* _TASK DIRECTIONS_
Repeat the listing below in full, exactly.

* _DATA SEGMENT_
◇ ◇ ◇ ◇ ◇ ◇ ◇

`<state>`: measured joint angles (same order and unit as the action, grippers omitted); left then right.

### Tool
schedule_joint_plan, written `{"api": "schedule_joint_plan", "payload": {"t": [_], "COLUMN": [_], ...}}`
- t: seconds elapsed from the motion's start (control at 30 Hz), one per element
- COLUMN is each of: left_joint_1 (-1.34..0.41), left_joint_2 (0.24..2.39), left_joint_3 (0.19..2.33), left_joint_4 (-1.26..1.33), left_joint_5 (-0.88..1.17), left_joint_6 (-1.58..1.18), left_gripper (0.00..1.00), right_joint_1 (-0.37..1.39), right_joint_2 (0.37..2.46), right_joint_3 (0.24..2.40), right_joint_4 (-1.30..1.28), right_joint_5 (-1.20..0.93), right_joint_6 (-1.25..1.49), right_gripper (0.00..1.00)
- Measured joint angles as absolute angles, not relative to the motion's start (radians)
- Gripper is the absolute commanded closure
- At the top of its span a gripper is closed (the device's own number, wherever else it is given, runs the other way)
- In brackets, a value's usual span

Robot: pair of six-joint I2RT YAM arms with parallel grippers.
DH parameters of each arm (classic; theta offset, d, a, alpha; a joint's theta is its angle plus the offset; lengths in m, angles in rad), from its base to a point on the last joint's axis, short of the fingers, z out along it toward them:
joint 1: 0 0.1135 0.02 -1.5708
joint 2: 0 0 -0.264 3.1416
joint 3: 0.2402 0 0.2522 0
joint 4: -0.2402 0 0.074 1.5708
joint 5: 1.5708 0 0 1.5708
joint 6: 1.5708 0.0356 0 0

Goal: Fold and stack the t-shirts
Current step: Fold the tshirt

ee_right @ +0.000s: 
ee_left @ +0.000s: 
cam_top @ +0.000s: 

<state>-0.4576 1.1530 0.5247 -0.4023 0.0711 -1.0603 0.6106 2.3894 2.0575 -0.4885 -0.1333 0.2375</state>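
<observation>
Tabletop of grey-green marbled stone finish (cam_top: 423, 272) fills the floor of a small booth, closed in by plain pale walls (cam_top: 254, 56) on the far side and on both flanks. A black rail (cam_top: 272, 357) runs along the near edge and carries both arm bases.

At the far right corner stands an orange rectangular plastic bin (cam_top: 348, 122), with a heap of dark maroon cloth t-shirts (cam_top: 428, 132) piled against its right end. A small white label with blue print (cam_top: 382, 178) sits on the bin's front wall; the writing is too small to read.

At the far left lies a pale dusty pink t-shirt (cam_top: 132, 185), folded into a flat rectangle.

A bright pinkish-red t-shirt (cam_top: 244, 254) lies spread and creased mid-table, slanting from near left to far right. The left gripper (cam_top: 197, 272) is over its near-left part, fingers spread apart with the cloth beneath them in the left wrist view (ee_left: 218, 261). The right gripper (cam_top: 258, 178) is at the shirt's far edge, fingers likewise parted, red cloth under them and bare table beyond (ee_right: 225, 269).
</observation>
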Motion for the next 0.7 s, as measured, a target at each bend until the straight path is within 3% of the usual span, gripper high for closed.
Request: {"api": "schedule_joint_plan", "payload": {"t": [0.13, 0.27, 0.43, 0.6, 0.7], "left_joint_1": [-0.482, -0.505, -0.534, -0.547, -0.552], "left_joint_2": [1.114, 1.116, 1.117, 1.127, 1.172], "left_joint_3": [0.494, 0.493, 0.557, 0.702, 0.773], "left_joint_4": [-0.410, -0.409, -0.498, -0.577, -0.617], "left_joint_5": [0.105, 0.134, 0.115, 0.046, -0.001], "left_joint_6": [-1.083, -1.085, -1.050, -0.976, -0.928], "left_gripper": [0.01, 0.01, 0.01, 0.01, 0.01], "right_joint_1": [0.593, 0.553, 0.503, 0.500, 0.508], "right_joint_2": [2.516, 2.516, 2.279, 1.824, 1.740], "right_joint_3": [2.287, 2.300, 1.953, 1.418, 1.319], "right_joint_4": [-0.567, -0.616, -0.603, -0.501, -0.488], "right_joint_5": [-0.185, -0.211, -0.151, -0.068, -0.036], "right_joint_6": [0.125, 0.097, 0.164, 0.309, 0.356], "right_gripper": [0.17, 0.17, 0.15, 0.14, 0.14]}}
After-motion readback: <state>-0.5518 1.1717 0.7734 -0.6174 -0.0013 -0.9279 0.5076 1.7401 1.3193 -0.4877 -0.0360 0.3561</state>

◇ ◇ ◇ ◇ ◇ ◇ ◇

* _EXERCISE ANSWER_
`<state>`: measured joint angles (same order and unit as the action, grippers omitted); left then right.

### Tool
schedule_joint_plan, written `{"api": "schedule_joint_plan", "payload": {"t": [_], "COLUMN": [_], ...}}`
- t: seconds elapsed from the motion's start (control at 30 Hz), one per element
- COLUMN is each of: left_joint_1 (-1.34..0.41), left_joint_2 (0.24..2.39), left_joint_3 (0.19..2.33), left_joint_4 (-1.26..1.33), left_joint_5 (-0.88..1.17), left_joint_6 (-1.58..1.18), left_gripper (0.00..1.00), right_joint_1 (-0.37..1.39), right_joint_2 (0.37..2.46), right_joint_3 (0.24..2.40), right_joint_4 (-1.30..1.28), right_joint_5 (-1.20..0.93), right_joint_6 (-1.25..1.49), right_gripper (0.00..1.00)
- Measured joint angles as absolute angles, not relative to the motion's start (radians)
- Gripper is the absolute commanded closure
- At the top of its span a gripper is closed (the device's own number, wherever else it is given, runs the other way)
- In brackets, a value's usual span

Robot: pair of six-joint I2RT YAM arms with parallel grippers.
DH parameters of each arm (classic; theta offset, d, a, alpha; a joint's theta is its angle plus the offset; lengths in m, angles in rad), from its base to a point on the last joint's axis, short of the fingers, z out along it toward them:
joint 1: 0 0.1135 0.02 -1.5708
joint 2: 0 0 -0.264 3.1416
joint 3: 0.2402 0 0.2522 0
joint 4: -0.2402 0 0.074 1.5708
joint 5: 1.5708 0 0 1.5708
joint 6: 1.5708 0.0356 0 0

Goal: Fold and stack the t-shirts
Current step: Fold the tshirt

ee_right @ +0.000s: 
ee_left @ +0.000s: 
cam_top @ +0.000s: 

<state>-0.4576 1.1530 0.5247 -0.4023 0.0711 -1.0603 0.6106 2.3894 2.0575 -0.4885 -0.1333 0.2375</state>
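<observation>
Tabletop of grey-green marbled stone finish (cam_top: 423, 272) fills the floor of a small booth, closed in by plain pale walls (cam_top: 254, 56) on the far side and on both flanks. A black rail (cam_top: 272, 357) runs along the near edge and carries both arm bases.

At the far right corner stands an orange rectangular plastic bin (cam_top: 348, 122), with a heap of dark maroon cloth t-shirts (cam_top: 428, 132) piled against its right end. A small white label with blue print (cam_top: 382, 178) sits on the bin's front wall; the writing is too small to read.

At the far left lies a pale dusty pink t-shirt (cam_top: 132, 185), folded into a flat rectangle.

A bright pinkish-red t-shirt (cam_top: 244, 254) lies spread and creased mid-table, slanting from near left to far right. The left gripper (cam_top: 197, 272) is over its near-left part, fingers spread apart with the cloth beneath them in the left wrist view (ee_left: 218, 261). The right gripper (cam_top: 258, 178) is at the shirt's far edge, fingers likewise parted, red cloth under them and bare table beyond (ee_right: 225, 269).
</observation>
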Motion for the next 0.7 s, as measured, a target at each bend until the straight path is within 3% of the usual span, gripper high for closed.
Request: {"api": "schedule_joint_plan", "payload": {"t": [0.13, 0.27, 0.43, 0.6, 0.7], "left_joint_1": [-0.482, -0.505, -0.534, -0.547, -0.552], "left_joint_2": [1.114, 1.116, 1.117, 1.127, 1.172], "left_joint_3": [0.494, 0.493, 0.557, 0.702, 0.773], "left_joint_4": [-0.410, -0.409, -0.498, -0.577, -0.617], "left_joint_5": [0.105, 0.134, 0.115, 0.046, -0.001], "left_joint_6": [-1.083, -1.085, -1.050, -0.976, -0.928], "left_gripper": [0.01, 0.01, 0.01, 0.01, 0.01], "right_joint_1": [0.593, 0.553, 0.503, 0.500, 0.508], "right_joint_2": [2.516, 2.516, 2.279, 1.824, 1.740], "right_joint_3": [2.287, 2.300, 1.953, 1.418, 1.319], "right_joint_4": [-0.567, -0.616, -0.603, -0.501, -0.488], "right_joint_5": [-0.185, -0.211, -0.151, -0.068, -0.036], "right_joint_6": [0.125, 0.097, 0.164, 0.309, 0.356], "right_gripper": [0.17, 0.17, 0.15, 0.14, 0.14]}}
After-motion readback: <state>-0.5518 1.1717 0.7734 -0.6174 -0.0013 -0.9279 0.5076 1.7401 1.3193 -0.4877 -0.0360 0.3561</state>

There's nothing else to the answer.